- I have recently started watching Gilmore Girls. It revolves around the lives of a single mother Lorelai and her 16 year old daughter Rory. On their third month anniversary date, Rory’s boyfriend shows her the car that he is making for her because he wants her to spend her time studying for Harvard rather than wasting it waiting for the bus. They both lie down in the car looking at the stars when Rory tells her that this is such a perfect moment that no moment in her life will be able to match up with the beauty of what they are sharing in that moment. Looking at them, I wondered how many of us have known or would know of a moment as exquisite as theirs.
- It is very easy to find fault in how another person may live their life or point their follies. Some of us take the first chance to highlight it to others- you waste a lot of time, you are indecisive, you procrastinate, you don’t think about your family, you are being childish, etc. However, when it comes to their own lives, they are all culpable of doing the same mistakes. When you point out those to them, they attempt to persuade you that they are caught in a myriad of small complexities that have to be resolved before they can arrive at a decision or act upon something. But, if it can be a myriad of complexities for them, then so can it be for the other person they were pointing a finger at. Then why not give people a benefit of doubt before criticizing them or charting out a path for them because let’s face it, everyone tries to make the most of the resources at hand, it is the small but significant considerations that hold them back.
- I have a friend who works on software that runs on casino machines. Recently, she told me that at one point in her life, she would visit a casino and play on a slot machine with a sense of fulfillment that this is the product of her hard work. I looked at her and wondered that maybe this is what I am ardently looking for, this sense of pride in my work, this sense of satisfaction in what I do for a living. There once was a time when I took great pride in my education but now when I think about it, the only emotion that surfaces is dissatisfaction- on how little it helps me to solve any real time problems or on upholding my individuality.
- I use Uber Pool/Ola Share on a regular basis. What strikes me is how little do both the cab companies think about their customers because their software evidently has no parameter for route optimizations when matching customers for the shared rides. I have taken a 7 km detour to drop my co-passenger in peak Bangalore traffic hours. There is a bridge that I have to cross everyday on my way to work which costs me a good 15-20 minutes. Imagine, I have been half way through the bridge and Uber tried pooling me with a rider whose society was on the service road adjacent to the bridge. Meaning which, I got off the bridge, took a U-turn after 2 kms, picked the rider and again had to go through the ordeal of passing that bridge in another 20 minutes. It’s difficult to fathom on how little thought has gone into the technology that forms the backbone of their shared services.

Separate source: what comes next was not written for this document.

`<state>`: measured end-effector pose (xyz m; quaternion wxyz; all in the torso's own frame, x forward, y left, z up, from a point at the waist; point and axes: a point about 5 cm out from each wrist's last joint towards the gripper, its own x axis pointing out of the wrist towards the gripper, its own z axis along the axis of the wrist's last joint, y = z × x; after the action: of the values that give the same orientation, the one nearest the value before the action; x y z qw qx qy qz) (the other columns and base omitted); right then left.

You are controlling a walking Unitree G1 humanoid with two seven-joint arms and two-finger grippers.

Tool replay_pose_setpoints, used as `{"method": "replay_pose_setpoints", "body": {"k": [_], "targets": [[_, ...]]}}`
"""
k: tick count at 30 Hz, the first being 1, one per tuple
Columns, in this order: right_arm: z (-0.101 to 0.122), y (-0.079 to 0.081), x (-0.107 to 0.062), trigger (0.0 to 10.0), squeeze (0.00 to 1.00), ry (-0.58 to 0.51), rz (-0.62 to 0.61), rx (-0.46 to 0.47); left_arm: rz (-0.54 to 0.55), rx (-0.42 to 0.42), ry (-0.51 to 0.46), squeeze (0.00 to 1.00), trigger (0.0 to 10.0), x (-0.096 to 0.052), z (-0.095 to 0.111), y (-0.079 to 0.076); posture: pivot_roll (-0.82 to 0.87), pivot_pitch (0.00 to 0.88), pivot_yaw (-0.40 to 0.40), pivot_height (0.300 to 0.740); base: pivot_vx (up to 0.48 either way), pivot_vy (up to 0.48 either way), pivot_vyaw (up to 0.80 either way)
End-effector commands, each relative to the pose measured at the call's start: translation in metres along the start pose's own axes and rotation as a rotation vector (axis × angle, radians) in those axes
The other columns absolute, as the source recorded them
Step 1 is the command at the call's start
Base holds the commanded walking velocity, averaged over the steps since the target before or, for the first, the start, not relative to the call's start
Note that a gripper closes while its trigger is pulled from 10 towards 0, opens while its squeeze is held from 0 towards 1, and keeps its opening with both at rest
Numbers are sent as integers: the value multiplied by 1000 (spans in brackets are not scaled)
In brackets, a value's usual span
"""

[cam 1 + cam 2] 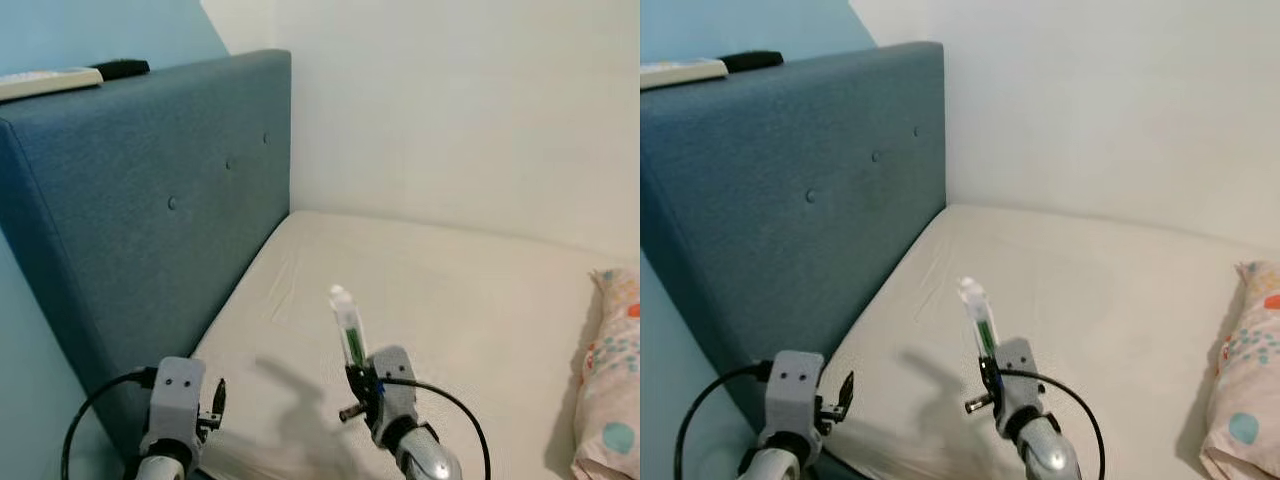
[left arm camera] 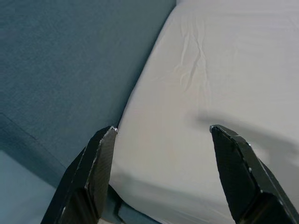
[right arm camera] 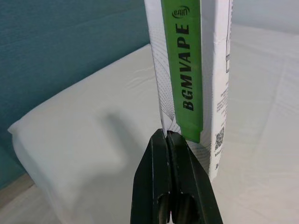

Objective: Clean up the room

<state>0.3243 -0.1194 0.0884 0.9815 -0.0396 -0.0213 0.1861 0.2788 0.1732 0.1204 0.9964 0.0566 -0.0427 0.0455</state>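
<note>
The right gripper [image 1: 352, 372] holds a white-and-green box [image 1: 346, 325] upright above the bed [image 1: 470, 300], jaws clenched on its lower edge. The left gripper [image 2: 161, 168] hangs released near the blue headboard [image 1: 150, 200]. With so thin a pinch, the tall box could tip or slip out mid-carry.

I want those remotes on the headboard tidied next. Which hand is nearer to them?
Left. The left hand hangs open beside the headboard, below the remotes. The right hand is farther out over the mattress, shut on a box.
</note>
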Motion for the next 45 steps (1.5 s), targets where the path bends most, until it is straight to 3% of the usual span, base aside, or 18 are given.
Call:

- Making someone work for you is a skill, a skill that I don’t possess. Because, the time and energy required to induce another human being to work is twice of what it would take for me to complete the task at hand. Like, for example, I can ask my maid once to empty the dustbin in the room, but if she cannot recall to do the same everyday when the dustbin is parked right in front of her eyes, it goes on to reflect how little is she invested in doing her job. She has ignored it once, she will ignore it again. The more I try to remind her, the more it irks me because if I have to expend energy on making her do her work, then what good is her presence.